Mutuelle : ce qui se cache derrière l'appellation « responsable »

Le Monde.fr |  | Par 

Depuis le 1er avril, les complémentaires santé « responsables » se voient appliquer de nouvelles exigences.


Lorsqu'ils souscrivent une mutuelle, les particuliers ont le choix entre deux grandes familles de complémentaires santé : les contrats « responsables », et ceux qui ne le sont pas. Derrière le terme « responsables », les pouvoirs publics ont cherché à définir des contrats qui couvrent un socle de base, respectent le parcours de soins et ne poussent pas à la dépense.

En plafonnant le remboursement de certains actes médicaux, ils visent aussi à inciter les professionnels de santé à réguler leurs tarifs. Pour faire simple, un particulier consultant un médecin pratiquant des dépassements d'honoraires élevés sera moins bien remboursé, ce qui pourrait l'inciter à aller voir un autre professionnel. Ces contrats étant moins coûteux à la collectivité, ils sont moins taxés et sont donc à garantie égale moins cher de 5,6 % pour le particulier.


Triple objectif


Depuis le 1er avril, la définition de ces contrats responsables a beaucoup évolué sous l'impulsion des pouvoirs publics.
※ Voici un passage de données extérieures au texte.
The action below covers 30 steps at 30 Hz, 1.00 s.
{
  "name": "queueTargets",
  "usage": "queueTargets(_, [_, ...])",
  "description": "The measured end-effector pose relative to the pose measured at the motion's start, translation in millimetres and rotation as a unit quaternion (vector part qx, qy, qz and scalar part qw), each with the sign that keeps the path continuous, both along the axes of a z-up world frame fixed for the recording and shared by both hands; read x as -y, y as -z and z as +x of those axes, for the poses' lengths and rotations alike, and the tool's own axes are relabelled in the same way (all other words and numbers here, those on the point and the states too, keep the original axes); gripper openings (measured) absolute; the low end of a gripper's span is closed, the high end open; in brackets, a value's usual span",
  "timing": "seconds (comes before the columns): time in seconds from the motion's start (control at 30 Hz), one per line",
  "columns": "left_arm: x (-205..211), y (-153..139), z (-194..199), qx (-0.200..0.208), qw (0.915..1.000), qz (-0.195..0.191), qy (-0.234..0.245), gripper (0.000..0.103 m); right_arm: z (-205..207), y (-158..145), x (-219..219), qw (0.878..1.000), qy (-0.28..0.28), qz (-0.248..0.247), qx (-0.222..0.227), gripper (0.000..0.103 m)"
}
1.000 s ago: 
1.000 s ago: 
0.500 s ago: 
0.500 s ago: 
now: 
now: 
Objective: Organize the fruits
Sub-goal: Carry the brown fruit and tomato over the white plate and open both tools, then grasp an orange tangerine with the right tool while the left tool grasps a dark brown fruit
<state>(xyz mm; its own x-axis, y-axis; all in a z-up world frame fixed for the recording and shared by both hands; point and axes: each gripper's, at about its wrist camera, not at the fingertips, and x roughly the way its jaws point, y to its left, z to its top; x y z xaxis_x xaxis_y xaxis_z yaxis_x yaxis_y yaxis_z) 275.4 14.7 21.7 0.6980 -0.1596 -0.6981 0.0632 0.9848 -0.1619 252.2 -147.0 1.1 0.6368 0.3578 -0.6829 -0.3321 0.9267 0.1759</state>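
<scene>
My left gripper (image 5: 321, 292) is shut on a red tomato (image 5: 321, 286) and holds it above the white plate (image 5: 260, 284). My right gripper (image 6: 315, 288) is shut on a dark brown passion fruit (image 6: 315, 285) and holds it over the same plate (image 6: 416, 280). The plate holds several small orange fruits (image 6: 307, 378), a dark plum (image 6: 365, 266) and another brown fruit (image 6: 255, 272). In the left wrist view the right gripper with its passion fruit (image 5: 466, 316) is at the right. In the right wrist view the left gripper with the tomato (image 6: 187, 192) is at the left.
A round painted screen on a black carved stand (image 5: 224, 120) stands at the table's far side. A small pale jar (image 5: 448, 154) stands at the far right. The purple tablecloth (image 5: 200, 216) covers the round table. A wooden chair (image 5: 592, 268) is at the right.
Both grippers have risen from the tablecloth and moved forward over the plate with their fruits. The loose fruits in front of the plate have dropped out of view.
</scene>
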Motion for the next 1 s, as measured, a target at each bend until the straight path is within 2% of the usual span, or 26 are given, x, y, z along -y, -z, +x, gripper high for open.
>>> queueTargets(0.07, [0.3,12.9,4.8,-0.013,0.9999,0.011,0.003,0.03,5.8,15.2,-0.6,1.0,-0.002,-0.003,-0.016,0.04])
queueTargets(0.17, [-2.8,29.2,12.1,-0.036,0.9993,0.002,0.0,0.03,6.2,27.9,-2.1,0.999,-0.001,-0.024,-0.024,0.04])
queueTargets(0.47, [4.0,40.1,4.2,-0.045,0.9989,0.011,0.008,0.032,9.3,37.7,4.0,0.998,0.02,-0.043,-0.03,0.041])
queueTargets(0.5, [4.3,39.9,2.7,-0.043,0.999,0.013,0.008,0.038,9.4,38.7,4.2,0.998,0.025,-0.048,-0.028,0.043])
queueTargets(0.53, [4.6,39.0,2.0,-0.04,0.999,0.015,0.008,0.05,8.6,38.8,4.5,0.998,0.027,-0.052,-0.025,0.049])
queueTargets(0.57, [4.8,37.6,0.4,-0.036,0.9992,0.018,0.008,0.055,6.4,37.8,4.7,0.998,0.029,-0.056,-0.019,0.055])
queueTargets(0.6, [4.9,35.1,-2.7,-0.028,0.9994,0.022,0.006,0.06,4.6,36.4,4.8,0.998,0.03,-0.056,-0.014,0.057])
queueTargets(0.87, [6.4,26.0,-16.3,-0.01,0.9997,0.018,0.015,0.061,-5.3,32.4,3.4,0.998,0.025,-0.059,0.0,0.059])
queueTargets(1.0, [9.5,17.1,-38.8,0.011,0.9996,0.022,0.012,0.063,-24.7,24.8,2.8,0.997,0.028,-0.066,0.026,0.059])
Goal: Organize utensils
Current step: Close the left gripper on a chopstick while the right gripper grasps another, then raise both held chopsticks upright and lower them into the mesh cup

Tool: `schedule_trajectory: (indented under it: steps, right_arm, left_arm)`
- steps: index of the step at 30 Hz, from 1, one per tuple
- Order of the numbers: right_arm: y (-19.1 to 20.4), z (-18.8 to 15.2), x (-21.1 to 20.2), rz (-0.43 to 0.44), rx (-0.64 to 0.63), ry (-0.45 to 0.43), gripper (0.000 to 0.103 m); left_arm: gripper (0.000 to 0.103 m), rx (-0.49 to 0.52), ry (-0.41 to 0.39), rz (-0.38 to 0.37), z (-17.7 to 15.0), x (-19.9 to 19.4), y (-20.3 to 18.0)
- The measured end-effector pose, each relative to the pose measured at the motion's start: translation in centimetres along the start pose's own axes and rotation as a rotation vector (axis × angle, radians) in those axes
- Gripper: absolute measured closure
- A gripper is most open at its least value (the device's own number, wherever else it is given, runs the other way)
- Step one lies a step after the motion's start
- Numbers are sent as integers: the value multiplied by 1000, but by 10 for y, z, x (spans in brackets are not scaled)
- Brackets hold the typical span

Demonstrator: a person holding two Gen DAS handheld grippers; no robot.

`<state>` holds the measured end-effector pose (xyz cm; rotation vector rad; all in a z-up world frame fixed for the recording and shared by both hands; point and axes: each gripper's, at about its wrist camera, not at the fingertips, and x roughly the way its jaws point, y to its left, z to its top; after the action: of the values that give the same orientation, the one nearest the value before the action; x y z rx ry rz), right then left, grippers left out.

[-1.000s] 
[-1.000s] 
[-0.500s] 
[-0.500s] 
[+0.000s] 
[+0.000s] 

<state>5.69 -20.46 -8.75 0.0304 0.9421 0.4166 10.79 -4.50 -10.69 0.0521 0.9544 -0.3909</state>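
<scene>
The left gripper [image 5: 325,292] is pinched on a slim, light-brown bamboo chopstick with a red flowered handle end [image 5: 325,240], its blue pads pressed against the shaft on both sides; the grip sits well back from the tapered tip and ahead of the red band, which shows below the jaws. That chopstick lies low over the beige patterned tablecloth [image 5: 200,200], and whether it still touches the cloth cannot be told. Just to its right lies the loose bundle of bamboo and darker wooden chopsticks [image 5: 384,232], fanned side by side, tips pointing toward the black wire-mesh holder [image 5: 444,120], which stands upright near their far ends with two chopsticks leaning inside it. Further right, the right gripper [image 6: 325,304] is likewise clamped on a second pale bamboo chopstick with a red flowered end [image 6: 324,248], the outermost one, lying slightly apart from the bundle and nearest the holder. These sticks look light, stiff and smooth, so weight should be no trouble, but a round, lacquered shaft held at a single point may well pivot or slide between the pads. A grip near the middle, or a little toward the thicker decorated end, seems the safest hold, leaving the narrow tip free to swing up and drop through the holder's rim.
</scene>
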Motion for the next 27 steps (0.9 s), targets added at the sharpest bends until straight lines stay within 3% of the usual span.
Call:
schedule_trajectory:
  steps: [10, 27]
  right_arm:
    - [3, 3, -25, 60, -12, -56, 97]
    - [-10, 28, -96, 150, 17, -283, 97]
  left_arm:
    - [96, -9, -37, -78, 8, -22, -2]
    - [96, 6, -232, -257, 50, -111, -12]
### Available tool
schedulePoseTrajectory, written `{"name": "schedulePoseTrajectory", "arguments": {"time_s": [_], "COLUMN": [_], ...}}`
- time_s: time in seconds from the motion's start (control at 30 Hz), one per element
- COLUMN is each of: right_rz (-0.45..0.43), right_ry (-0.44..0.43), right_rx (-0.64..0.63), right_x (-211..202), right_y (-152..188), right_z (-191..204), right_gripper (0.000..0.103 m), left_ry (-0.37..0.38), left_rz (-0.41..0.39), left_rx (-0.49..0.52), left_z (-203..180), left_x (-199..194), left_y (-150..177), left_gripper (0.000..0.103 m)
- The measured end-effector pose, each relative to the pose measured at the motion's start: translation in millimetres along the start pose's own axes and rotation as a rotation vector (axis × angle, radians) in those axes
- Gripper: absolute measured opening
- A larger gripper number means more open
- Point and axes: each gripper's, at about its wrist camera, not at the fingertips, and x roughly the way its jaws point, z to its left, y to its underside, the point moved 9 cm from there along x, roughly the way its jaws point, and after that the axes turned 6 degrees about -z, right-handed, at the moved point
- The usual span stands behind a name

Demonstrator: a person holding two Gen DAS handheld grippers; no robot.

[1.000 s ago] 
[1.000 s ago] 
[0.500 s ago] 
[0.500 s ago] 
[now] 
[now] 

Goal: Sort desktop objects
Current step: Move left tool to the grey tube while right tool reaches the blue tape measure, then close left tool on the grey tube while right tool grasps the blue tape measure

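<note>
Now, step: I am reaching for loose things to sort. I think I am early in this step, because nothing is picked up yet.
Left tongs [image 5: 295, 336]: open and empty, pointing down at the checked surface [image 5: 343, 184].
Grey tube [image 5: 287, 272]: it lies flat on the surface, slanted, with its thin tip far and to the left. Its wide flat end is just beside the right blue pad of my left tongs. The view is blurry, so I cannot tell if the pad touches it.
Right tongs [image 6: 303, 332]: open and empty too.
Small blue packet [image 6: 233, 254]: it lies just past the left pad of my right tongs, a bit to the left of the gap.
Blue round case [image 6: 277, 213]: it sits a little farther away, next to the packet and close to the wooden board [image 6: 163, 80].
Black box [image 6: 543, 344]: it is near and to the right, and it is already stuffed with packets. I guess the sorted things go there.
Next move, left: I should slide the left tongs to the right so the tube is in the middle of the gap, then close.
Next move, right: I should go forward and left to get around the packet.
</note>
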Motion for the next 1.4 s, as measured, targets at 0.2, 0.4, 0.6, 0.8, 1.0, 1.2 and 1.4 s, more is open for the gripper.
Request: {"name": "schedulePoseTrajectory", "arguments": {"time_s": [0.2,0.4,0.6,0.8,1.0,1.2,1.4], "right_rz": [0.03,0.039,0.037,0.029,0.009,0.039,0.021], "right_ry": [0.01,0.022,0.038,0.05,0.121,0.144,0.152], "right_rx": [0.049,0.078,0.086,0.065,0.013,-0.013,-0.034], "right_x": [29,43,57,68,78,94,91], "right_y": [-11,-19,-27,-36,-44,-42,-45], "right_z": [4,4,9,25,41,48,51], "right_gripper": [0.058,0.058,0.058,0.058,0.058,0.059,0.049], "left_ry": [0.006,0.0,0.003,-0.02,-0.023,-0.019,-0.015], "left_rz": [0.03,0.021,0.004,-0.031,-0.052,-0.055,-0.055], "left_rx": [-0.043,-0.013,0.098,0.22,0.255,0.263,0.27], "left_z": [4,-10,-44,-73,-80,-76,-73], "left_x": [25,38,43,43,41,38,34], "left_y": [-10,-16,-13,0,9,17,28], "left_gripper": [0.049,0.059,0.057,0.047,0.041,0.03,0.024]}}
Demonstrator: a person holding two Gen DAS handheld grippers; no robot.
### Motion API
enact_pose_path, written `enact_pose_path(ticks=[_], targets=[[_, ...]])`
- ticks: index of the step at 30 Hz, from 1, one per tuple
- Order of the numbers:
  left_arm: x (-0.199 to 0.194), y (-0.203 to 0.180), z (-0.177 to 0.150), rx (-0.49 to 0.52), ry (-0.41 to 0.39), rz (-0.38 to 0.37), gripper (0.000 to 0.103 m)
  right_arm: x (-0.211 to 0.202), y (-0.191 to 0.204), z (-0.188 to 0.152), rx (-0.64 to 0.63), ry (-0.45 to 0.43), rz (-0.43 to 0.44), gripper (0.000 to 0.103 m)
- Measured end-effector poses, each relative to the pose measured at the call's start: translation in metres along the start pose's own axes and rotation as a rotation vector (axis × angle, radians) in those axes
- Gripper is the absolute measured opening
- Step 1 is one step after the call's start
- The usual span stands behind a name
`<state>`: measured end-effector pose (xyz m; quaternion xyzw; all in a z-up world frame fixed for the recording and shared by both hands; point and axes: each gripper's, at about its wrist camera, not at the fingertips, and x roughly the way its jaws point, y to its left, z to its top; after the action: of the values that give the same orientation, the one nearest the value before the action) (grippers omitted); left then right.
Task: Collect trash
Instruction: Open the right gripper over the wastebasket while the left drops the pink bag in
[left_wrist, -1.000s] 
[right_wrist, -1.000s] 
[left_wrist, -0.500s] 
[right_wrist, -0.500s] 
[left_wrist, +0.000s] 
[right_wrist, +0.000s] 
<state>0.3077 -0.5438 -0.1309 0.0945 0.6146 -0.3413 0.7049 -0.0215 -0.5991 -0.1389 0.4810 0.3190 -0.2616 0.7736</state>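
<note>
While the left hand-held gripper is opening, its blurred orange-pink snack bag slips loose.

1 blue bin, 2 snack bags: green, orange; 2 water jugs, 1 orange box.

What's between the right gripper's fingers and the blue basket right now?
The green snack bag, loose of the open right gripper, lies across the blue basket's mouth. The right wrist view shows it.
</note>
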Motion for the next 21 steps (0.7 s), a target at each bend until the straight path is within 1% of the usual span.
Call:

L'objectif est triple : garantir le contenu de la couverture en fixant des planchers de prise en charge, réguler les dépassements d'honoraires et réduire le coût de l'optique.

Pour être responsable, une complémentaire santé ne doit pas soumettre ses prospects à un questionnaire de santé et s'interdit de résilier un contrat pour quelque motif que ce soit. Ces règles, valables dès 2004, restent en vigueur. Pour être bien remboursés, les particuliers doivent respecter les modalités du parcours de soin. Les assurés doivent aussi s'acquitter de la participation financière prévue pour les consultations chez le médecin (1 euro) et les boîtes de médicament (0,50 euro par boîte).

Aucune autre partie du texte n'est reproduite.